The following is another excerpt of a book which we have recently completed about teaching the Bible which focuses on some techniques that may be little known and are certainly seldom practiced today. Here we present two more, “Everybody has a voice,” and an additional note on preparation. Enjoy!
Everybody Has a Voice
The person who is teaching must recognize that they are not truly the teacher, per se, rather, that they are the intermediary who is delivering the Word of God afresh to minister to thirsty souls, amongst which they must find their own. As such, it is important to ask open ended questions of the audience and to give everyone in the room an opportunity to respond. It is equally important to understand that some questions do not have answers, in fact, the best questions tend to lead to further questions rather than answers.
And it is good. Remember, as you are speaking the Word, the Holy Spirit is ministering about the room. As the audience listens to the Word of God and the Holy Spirit is ministering, it becomes apparent that everyone in the room is a teacher and one person’s response to your question or comment may minister to another in the room without either of you being aware of it. The healing that occurs when this take place is amazing, and should be expected to be a constant part of the class when the Holy Spirit is leading.
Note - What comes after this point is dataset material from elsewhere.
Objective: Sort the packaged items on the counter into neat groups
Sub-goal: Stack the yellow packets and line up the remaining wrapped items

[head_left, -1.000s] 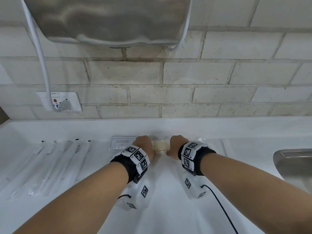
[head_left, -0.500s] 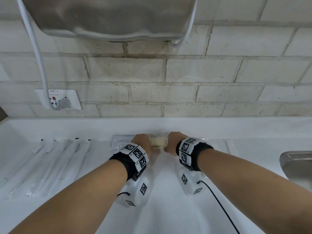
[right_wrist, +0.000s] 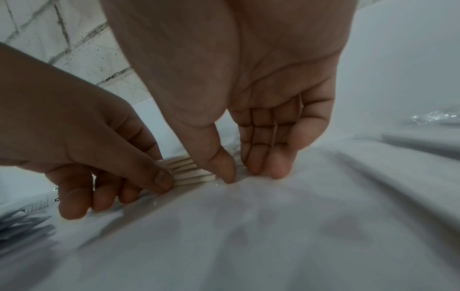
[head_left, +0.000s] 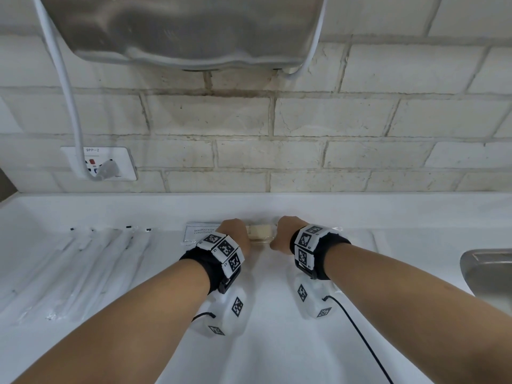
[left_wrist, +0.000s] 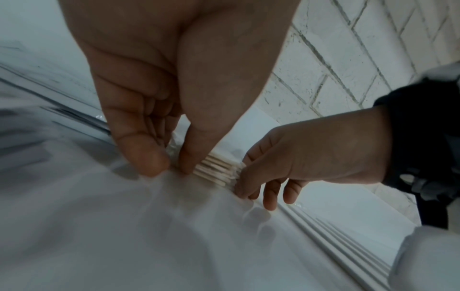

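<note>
A small stack of cream-coloured packets in clear wrap lies at the back of the white counter. My left hand pinches its left end between thumb and fingers, and my right hand pinches its right end. In the left wrist view the stack shows its layered edges between the left hand and the right hand. The right wrist view has the stack between the right hand and the left hand. The far fingertips are hidden.
A shampoo sachet lies just left of my left hand. Several long clear-wrapped items lie in a row at the left. A steel sink sits at the right edge. On the brick wall are a socket and a hand dryer.
Both hands and the stack between them have shifted slightly toward the wall. The grip on the two ends stays the same.
</note>
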A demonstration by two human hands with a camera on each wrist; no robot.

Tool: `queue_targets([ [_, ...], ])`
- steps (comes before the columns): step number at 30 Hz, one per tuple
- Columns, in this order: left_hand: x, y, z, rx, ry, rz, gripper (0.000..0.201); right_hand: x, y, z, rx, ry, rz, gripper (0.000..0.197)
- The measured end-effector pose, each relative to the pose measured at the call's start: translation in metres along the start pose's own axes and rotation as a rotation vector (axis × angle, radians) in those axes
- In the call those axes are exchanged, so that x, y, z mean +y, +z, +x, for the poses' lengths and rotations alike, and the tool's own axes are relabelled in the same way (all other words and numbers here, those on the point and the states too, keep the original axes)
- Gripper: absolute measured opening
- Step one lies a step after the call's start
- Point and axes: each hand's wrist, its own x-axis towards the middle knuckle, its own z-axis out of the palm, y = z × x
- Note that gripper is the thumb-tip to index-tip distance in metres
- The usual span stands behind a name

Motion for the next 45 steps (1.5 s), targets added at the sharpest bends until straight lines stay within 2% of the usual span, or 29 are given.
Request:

There are no set rules, but as the intermediary (read teacher), the person in charge of the class has the responsibility to maintain the classroom environment as holy. If a question or comment carries on it can become more of a distraction than an aid to the healing that is taking place.
There is a fine line between teaching the Word of God and expressing one’s own opinions. It will be clear when it has been crossed, as the teacher, you are responsible for discerning when it has been crossed and steering the class back to the Holy Place.
A Brief Note on Preparation
While we have provided a number of questions and historical background to facilitate the study, we encourage you to read the entire Biblical text which you will teach, in this case Hosea, at least five times before presenting it. Each time, write down key questions which the Word begs the reader to answer. We have provided space for you to do this on page 19, and it is expected that this space will not be adequate.
Some of these questions will simply appear verbatim in the Biblical text, as is often the case when Jesus is teaching. Some of them will come to you through the Holy Spirit as you read and prepare. All of these questions are valid, and the Holy Spirit will guide you as to which questions to ask. Even simple questions such as, “what are you hearing?” or “what is happening out there, would anyone like to comment?” can lead to great healing amongst those in the class.